# Predicting DIA's Price

The Dow Jones Industrial Average (DJIA), is a price weighted index of 30 large-cap stocks in the United States. Dow Jones Industrial Average (DJIA) is one of the most followed stock market indexes in the world. Forecasting stock prices is a very hard task, but has potential for big financial rewards. Using ML algorithms might, we might be able to predict the movements of the Dow Jones Industrial Average (DJIA). Investors of all sizes will be interested in the potential of making great returns. The strategies that are found might be able to be tested on other indexes such as the Standard and Poor’s (S&P 500), Russell 2000, NASDAQ Composite (NASDAQ). We will be using the SPDR Dow Jones Industrial Average Trust EFT (DIA) for this project to try and predict the ETF's price. The SPDR Dow Jones Industrial Average Trust EFT (DIA) is a ETF that correspond generally to the price and yield performance of the Dow Jones Industrial Average. 

## 1. Data 

We collected the data from Yahoo! Finance. Yahoo! Finance is a media property that is part of the Yahoo! network. Yahoo! Finance provides financial news, data, and various other products. The link below will lead to the data that was used for part of this project. We used the DIA's stock price from the beginning 2015 to the end of 2019. The reason for picking the 5-year time frame was because if we used all of the data since the beginning, some of the code would take too long to run. Having the 5-year time frame allows the code to run in a reasonable time. The data we used has 7 columns and 1257 rows.

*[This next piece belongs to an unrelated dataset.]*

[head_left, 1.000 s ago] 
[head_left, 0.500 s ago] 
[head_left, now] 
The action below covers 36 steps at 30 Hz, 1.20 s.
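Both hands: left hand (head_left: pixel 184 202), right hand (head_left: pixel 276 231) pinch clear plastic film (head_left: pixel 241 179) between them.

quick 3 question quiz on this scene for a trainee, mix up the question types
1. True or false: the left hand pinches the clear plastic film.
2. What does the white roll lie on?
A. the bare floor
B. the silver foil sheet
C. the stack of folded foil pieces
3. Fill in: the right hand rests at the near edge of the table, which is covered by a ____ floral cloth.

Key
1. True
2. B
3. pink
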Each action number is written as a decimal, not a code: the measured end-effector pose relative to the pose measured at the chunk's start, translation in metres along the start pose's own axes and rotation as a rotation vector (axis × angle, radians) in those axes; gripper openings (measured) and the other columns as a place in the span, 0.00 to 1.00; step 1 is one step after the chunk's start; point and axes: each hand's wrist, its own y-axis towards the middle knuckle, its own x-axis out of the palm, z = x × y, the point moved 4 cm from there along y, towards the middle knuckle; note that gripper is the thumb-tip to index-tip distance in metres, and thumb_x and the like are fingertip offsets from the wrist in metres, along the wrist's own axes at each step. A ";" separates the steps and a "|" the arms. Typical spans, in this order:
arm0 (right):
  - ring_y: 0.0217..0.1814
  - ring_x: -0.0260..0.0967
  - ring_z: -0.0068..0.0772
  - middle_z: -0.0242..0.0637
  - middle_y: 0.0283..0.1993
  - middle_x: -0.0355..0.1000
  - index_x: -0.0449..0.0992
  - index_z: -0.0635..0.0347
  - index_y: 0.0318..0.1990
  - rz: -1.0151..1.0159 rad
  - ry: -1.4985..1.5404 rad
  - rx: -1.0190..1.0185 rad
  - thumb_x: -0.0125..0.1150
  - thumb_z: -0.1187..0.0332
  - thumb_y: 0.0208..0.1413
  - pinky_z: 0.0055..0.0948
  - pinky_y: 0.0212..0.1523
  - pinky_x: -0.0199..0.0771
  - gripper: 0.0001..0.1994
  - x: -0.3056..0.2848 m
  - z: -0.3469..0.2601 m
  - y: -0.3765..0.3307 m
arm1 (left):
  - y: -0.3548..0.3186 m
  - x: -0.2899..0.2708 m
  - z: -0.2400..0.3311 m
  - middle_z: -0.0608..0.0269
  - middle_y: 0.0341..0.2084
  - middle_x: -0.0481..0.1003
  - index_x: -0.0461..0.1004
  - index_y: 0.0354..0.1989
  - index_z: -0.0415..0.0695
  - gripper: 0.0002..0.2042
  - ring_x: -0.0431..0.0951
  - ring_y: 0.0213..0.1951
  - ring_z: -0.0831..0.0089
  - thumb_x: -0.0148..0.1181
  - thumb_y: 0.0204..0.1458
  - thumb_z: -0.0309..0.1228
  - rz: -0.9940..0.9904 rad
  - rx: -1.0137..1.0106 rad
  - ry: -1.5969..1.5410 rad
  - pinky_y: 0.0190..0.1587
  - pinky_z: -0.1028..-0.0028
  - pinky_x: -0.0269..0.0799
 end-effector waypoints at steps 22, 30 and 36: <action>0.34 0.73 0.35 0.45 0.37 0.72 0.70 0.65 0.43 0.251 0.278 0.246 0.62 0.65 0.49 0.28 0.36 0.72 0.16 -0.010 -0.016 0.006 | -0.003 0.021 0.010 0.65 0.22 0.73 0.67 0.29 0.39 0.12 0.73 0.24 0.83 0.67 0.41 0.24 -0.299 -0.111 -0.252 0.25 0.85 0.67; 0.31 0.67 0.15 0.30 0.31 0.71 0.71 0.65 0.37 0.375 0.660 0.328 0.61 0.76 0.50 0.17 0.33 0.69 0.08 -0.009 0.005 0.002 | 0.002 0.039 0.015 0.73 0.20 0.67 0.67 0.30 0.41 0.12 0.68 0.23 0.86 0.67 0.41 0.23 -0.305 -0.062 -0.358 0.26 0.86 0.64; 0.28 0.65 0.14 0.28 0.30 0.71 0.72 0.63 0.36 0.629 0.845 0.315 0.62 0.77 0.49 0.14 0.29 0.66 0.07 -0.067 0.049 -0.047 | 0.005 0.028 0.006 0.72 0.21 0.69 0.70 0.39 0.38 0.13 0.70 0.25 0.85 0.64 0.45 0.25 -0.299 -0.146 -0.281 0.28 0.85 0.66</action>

* [DIA Historical Data](https://finance.yahoo.com/quote/DIA/history?period1=1420070400&period2=1577750400&interval=1d&filter=history&frequency=1d&includeAdjustedClose=true)

## 2. Data Wrangling

As mentioned before, the data we used has 7 columns and 1257 rows. The columns being 'Date', 'Open', 'High', 'Low', 'Close', 'Adj Close', 'Volume'. We set the 'Date' column to a datetime object and set as the index. The stock market is open for trading only on normal business days, so we set the frequency of our data to business days. This lead our data to having missing values because of the holidays, we fix this by filling the missing values with the previous days value. The reasoning behind this is because the price of the ETF should be the same the previous days value because there should not be any trading going on since the previous day. We are only interested with working with the 'Adj Close' for this project, so we drop all of other columns beside 'Adj Close'. We will be only working with univariate time series for project. A multivariate time series project is maybe for a future project.

## 3. EDA

Since we are only working with 'Adj Close', it is important that we look at 'Adj Close' closely. The line plot shows the increase or decrease in price over time. The histogram shows the distribution of the different prices. The kernel density estimate plot shows the probability density at different prices.

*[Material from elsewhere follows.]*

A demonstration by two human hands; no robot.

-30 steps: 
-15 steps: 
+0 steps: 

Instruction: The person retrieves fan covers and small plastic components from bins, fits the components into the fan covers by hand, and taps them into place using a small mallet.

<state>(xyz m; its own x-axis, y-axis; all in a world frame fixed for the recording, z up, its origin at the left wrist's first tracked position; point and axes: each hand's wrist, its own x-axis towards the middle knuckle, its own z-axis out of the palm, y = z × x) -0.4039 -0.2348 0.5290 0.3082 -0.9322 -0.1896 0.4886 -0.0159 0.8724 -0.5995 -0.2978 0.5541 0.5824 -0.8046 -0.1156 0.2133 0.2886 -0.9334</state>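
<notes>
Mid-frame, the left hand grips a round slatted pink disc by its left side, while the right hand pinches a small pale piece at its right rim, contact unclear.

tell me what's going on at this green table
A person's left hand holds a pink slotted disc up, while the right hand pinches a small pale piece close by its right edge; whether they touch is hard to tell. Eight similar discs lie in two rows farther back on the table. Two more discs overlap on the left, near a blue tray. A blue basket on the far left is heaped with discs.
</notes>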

The 'Adj Close' graph shows that the price of DIA has gone up over the years from around 150 to around 270. The 'Adj Closing Histogram' and 'Adj Closing KDE' shows the distribution of the prices over the 5-year period. It shows that in the 5-year period, the DIA around 160 and around 240 the most frequently.

Adj Close | Adj Closing Histogram | Adj Closing KDE
:-: | :-: | :-:
![image-7.png](attachment:image-7.png) | ![image-9.png](attachment:image-9.png) | ![image-10.png](attachment:image-10.png)

The graphs below are there to show the percentage change in daily price. It is worth noting that most of the percentage change is within 1% and that anything over 2% occurs less.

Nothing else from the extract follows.